Currently she is researching counter-mapping and alternative archiving, the idea that she had started to explore at an artist residency at Space Studio Baroda earlier this year.
In addition to making art, she is passionate about teaching and has been associated with various organisations as an educator and art facilitator.
In her free time she enjoys watching standup comedy and reading nonfiction & historical stories.
Khushboo will begin her master's in Fine Art at Goldsmiths, University of London, this September, to further her visual art practice in contemporary Art.

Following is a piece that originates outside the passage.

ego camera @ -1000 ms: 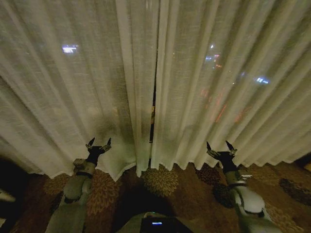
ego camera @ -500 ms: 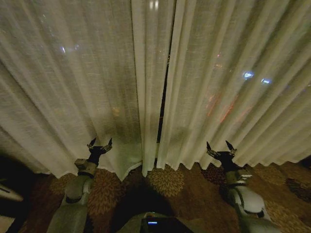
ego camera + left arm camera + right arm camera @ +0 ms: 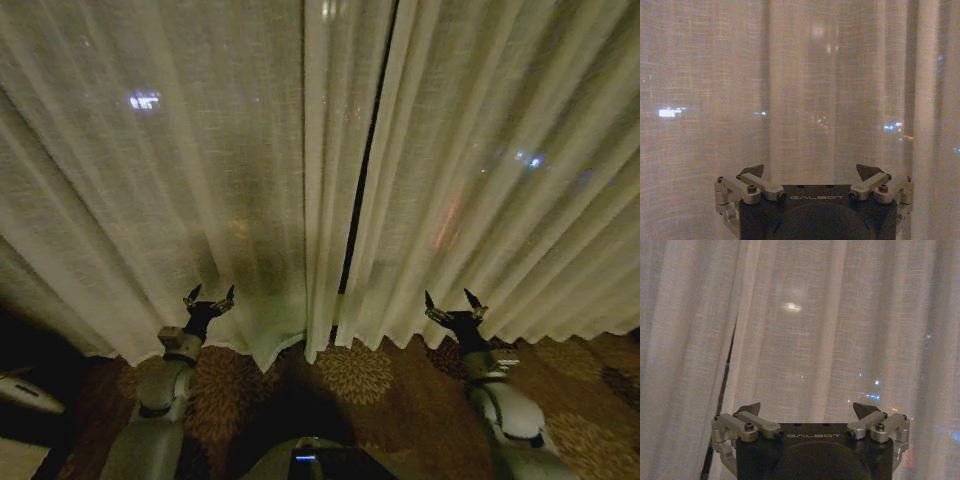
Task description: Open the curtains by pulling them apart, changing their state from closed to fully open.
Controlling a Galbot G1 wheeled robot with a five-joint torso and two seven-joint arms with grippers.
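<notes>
- The curtains (image 3: 250, 180) hang across the far side of the scene as two sheer cream-white panels of thin woven cloth, folded into long vertical pleats that reach down to the floor.
- A narrow dark vertical gap (image 3: 365, 170) separates the two panels slightly right of centre; the panels are otherwise drawn closed.
- Small points of light glow through the weave, bluish-white on the left panel and bluish and reddish on the right panel.
- The hems form scalloped folds resting just above a brown carpet (image 3: 350, 375) patterned with rounded floral medallions.
- The left end effector (image 3: 208, 298) is raised near the lower part of the left panel, its two dark pointed fingers spread apart and holding nothing.
- The right end effector (image 3: 455, 302) stands near the lower part of the right panel, fingers likewise spread apart and empty.
- In both wrist views the grey metal finger links sit wide apart before the cloth, with no fabric between them.
</notes>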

Lalchhanhimi ‘Chhani’ Bungsut
Lalchhanhimi ‘Chhani’ Bungsut is an aspiring writer and anthropologist from Aizawl, Mizoram. She completed her undergraduate degree in Sociology and Anthropology at Ashoka University in 2021, where she was inspired to learn more about the region - North East India - and the state she came from. With a keen interest in food traditions, borderland societies, and minority communities within the North East, she hopes to use her discipline as a way to learn and write stories from the region. Although she aspires to contribute to academia as a researcher and eventually an educator, she hopes to primarily use her research to serve public audiences.
Chhani currently works as a content writer for the Centre for Pastoralism and as the Lead Editor of Pastoral Times, a quarterly publication on pastoralism in India and beyond. She is a recipient of The Zubaan-Sasakawa Peace Foundation Grants for Young Researchers from the Northeast (2021-22), and has also contributed a chapter to an upcoming anthology on “Food Stories from North East India.” These various projects have led her to intimate conversations with people from and living in Mizoram which has only further inspired her to learn from the different experiences of people living in the state and the broader North East region.

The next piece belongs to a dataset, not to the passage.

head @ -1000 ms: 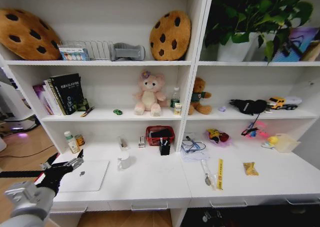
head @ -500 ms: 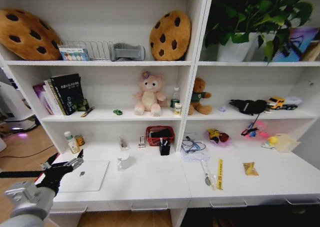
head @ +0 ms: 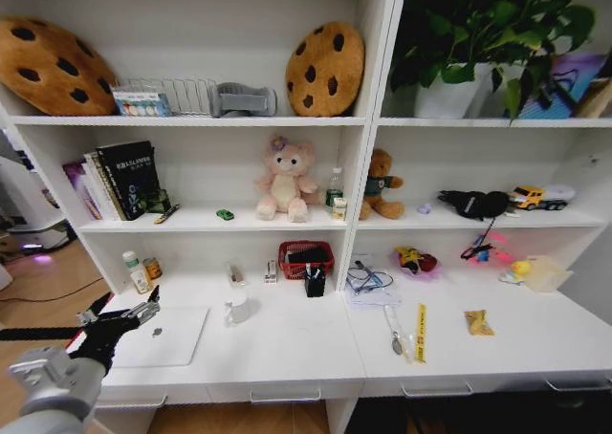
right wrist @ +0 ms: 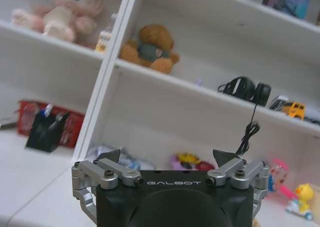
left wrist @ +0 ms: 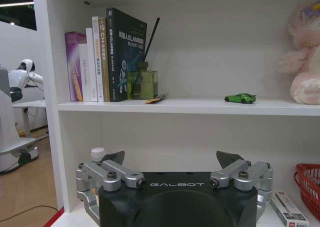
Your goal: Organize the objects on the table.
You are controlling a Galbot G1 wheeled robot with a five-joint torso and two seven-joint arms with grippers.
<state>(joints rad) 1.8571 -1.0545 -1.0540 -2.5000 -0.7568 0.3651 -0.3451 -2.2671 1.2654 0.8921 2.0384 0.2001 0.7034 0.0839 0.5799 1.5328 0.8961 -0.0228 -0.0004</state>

In the fall, Chhani will be pursuing a Master’s in Social Anthropology at the University of Oxford. She hopes the rigorous theoretical and empirical training at Oxford will push her to become a more perceptive and empathetic researcher, writer, and storyteller. Beyond academics, she enjoys long walks around her tree-lined neighbourhood, cooking for friends and family, and hanging out with her cats, but nothing makes her happier than her mom’s rawtuai bai (a Mizo dish made from bamboo shoot).